Segment Open

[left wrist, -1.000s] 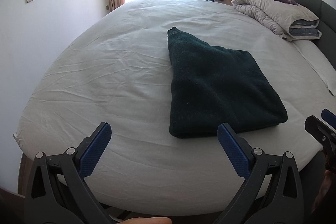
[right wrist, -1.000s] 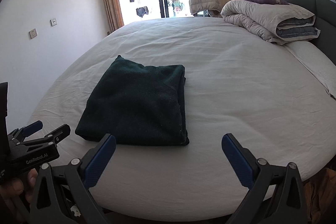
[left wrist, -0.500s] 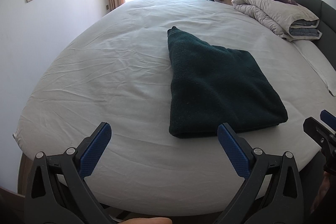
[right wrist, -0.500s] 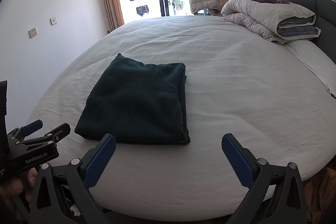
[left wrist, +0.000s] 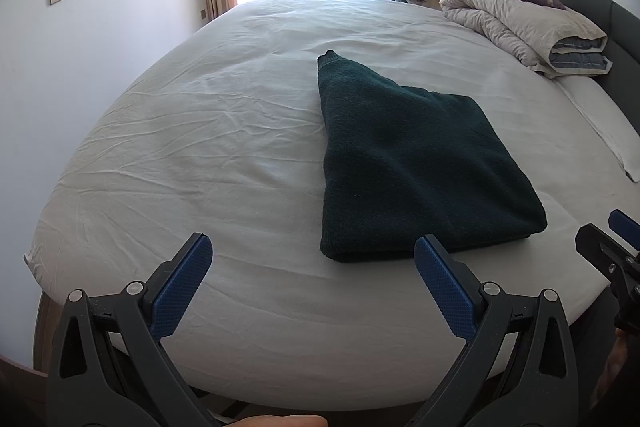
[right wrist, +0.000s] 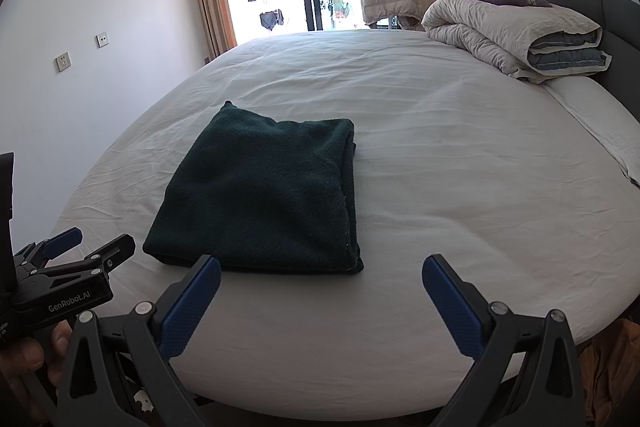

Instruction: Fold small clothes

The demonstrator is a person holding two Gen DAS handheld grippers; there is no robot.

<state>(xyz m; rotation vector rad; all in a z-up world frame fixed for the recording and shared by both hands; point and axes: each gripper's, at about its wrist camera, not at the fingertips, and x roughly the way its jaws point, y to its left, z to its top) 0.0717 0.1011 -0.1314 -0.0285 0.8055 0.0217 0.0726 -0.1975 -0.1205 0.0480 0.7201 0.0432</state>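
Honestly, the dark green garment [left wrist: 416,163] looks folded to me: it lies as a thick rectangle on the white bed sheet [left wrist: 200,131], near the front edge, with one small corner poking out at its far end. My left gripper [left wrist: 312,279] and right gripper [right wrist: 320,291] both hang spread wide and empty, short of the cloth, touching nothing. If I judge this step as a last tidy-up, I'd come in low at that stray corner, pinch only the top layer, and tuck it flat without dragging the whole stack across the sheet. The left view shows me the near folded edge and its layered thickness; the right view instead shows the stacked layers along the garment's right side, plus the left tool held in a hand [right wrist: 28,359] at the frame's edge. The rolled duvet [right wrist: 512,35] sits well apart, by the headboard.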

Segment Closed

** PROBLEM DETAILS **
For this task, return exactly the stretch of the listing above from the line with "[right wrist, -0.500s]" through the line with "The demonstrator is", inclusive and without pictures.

** YOUR RESPONSE **
[right wrist, -0.500s] 
[left wrist, +0.000s] 
[right wrist, +0.000s] 

Instruction: Fold small clothes

The demonstrator is a person holding two Gen DAS handheld grippers; there is no robot.

The response to the exercise is now finished.